#### What you are asked to do:
From the entries that follow, copy exactly the lines beginning at the line holding "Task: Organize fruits" and continuing through the line holding "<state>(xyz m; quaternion".

#### Data for the task:
▼

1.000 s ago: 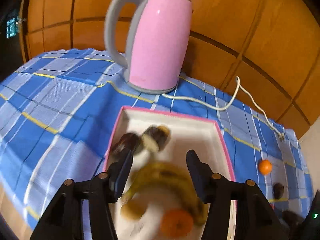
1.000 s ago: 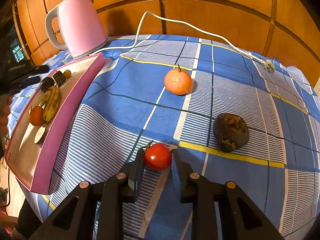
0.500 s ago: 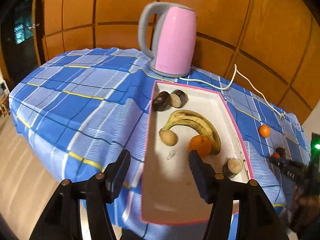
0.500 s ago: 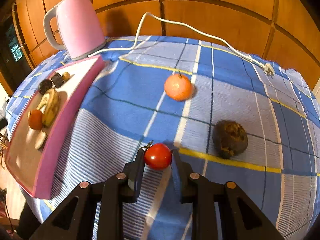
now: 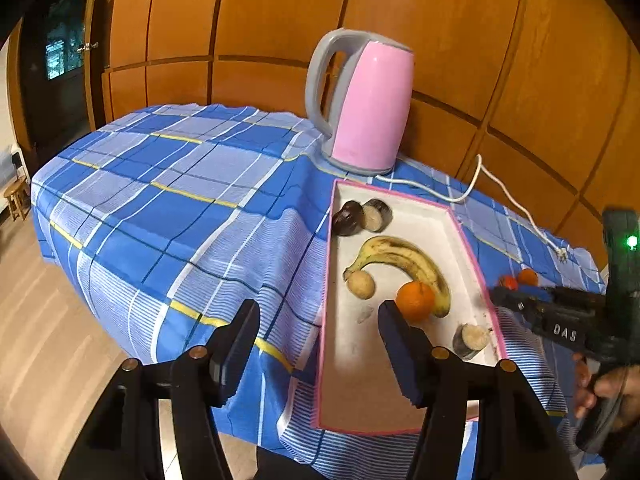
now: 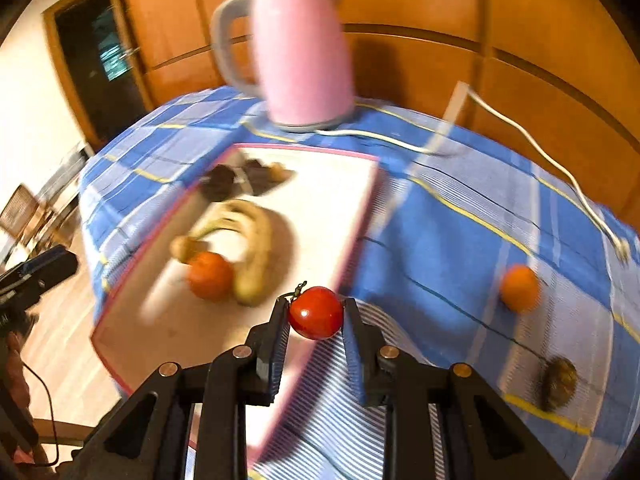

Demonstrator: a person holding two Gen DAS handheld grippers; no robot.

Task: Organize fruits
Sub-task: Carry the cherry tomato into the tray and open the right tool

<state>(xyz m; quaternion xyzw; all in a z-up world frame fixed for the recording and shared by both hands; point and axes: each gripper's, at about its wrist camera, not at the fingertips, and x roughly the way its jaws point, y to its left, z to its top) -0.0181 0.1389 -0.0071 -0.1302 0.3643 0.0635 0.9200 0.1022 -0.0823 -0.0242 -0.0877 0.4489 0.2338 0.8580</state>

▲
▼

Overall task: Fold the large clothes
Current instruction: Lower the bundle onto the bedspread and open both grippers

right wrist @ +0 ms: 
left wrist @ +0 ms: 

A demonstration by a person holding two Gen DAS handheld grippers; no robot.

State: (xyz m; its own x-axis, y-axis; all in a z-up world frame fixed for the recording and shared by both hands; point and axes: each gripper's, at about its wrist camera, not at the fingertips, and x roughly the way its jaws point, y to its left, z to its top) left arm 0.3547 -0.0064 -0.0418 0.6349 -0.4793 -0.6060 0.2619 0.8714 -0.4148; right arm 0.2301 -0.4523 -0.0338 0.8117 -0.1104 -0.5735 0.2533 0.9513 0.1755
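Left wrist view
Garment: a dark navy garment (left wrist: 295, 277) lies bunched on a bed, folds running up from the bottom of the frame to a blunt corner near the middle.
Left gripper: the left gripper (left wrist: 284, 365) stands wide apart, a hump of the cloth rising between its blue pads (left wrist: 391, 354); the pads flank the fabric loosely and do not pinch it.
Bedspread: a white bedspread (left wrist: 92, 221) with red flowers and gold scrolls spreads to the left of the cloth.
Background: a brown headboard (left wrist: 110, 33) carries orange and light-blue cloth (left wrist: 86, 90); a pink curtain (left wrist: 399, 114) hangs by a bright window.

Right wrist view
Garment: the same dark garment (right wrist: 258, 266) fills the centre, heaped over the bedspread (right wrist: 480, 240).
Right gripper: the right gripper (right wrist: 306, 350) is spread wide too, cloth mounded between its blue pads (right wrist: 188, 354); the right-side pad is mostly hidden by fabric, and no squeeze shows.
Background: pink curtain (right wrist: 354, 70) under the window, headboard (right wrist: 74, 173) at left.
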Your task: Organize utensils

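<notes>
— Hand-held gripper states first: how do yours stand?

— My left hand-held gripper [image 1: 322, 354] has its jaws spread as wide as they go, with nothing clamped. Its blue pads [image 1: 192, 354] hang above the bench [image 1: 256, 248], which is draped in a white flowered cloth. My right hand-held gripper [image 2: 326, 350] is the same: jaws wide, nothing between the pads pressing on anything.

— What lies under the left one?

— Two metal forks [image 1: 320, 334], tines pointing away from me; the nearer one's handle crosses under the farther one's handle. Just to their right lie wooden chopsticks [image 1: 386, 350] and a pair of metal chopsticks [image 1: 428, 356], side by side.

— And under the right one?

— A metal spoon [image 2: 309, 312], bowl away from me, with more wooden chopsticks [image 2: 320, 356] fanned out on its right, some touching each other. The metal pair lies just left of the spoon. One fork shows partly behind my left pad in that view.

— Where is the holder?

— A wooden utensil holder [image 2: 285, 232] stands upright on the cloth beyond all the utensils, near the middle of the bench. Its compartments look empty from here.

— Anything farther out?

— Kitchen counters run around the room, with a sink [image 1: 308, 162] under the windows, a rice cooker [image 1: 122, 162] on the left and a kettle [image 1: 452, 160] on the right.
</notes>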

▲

#### Solution:
Task: Organize fruits
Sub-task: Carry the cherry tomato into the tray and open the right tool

<state>(xyz m; quaternion xyzw; all in a z-up world frame fixed for the recording and shared by both hands; point and axes: each gripper's, at about its wrist camera, not at the fingertips, and x roughly the way its jaws point, y to its left, z to its top) -0.0181 0.1389 -0.0071 -0.1302 0.3643 0.0635 0.9200 0.1022 -0.0823 -0.0242 -0.0877 0.4489 0.2338 0.8580</state>

This finishes the response to the exercise.